Bejar is never far from his superhuman cynicism but with “University Hill” and “The Man in Black’s Blue” he provides notes of warmth even as he examines the slipperiness of satisfaction and finding joy in the last place it would be expected. A feeling of revelry and yearning is sprinkled throughout the album but is especially evident on these two tracks. That feeling is what saves the album from becoming too overwrought and depressing; instead, that overall vibe makes each song evocative and memorable. The final track “Foolssong” wraps up the release beautifully. Sonically the interstellar vibe aptly supports this final rumination on the angst and ennui of our lives. He identifies that at times we are too close to our selves and at times we are not paying enough attention. This is captured perfectly by the lyric, “It ain’t easy having a baby like you, it ain’t easy being a baby like me.” The song winds down like our lives as we fade out of existence with the inspired finale much like the signoff on Radiohead’s “Kid A”, an interstellar burst into eternity.

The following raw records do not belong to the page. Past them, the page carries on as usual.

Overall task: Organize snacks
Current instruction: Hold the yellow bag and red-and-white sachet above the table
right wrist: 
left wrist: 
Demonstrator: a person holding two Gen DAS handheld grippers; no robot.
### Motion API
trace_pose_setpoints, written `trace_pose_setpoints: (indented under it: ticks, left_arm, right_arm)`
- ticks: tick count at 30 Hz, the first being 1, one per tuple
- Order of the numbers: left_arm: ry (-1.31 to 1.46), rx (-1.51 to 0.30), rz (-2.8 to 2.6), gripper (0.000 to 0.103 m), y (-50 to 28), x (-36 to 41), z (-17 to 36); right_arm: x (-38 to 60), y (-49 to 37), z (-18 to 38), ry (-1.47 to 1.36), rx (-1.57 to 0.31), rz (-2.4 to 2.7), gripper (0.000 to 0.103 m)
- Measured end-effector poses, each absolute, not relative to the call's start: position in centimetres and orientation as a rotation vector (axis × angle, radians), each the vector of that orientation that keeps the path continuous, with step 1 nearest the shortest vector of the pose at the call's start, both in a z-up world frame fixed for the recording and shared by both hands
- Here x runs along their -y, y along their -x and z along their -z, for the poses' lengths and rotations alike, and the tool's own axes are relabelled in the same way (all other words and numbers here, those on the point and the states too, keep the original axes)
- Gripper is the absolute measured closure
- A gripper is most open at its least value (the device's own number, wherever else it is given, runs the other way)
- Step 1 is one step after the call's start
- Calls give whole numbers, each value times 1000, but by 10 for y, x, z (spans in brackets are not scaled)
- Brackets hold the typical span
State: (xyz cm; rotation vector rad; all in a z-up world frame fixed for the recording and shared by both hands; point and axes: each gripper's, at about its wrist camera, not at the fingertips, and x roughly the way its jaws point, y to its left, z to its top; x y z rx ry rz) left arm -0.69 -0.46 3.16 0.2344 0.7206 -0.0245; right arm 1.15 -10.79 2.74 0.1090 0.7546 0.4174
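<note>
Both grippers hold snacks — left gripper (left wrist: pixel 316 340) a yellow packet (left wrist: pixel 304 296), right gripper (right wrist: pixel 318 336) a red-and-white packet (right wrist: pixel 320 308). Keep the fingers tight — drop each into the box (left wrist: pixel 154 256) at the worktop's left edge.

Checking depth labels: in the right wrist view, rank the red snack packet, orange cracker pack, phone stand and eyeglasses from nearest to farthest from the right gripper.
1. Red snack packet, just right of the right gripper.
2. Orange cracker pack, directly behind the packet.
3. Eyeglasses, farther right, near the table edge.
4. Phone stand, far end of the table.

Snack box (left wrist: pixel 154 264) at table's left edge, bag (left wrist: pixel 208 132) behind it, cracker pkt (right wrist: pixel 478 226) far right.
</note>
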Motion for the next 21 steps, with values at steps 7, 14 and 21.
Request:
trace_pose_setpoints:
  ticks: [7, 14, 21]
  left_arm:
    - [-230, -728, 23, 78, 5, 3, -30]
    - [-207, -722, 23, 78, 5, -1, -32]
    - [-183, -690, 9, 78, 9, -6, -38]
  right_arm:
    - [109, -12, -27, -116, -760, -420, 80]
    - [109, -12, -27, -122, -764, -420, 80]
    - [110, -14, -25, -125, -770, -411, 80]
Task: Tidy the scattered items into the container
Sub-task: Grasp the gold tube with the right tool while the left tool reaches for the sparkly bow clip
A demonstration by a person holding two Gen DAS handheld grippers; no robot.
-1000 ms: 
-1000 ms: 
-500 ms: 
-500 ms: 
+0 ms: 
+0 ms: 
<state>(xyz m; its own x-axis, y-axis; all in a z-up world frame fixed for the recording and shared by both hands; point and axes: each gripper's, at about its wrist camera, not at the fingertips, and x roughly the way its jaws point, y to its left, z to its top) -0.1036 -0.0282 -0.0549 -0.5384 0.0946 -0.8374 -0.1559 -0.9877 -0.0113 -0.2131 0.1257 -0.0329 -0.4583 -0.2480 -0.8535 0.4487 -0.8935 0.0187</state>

“Have We Met” is an impressive recording from a performer who has been creating brilliance for some time now. Throughout the record, Bejar provides enthralling sonics accompanied by gut-punching one-liners. I have always enjoyed his insightful sarcasm that does not originate from meanness but instead works to get in your head and make you rethink your take on reality. “Have We Met” displays Dan Bejar at the peak of his powers doing what he does best and making me anticipate what he will next reveal.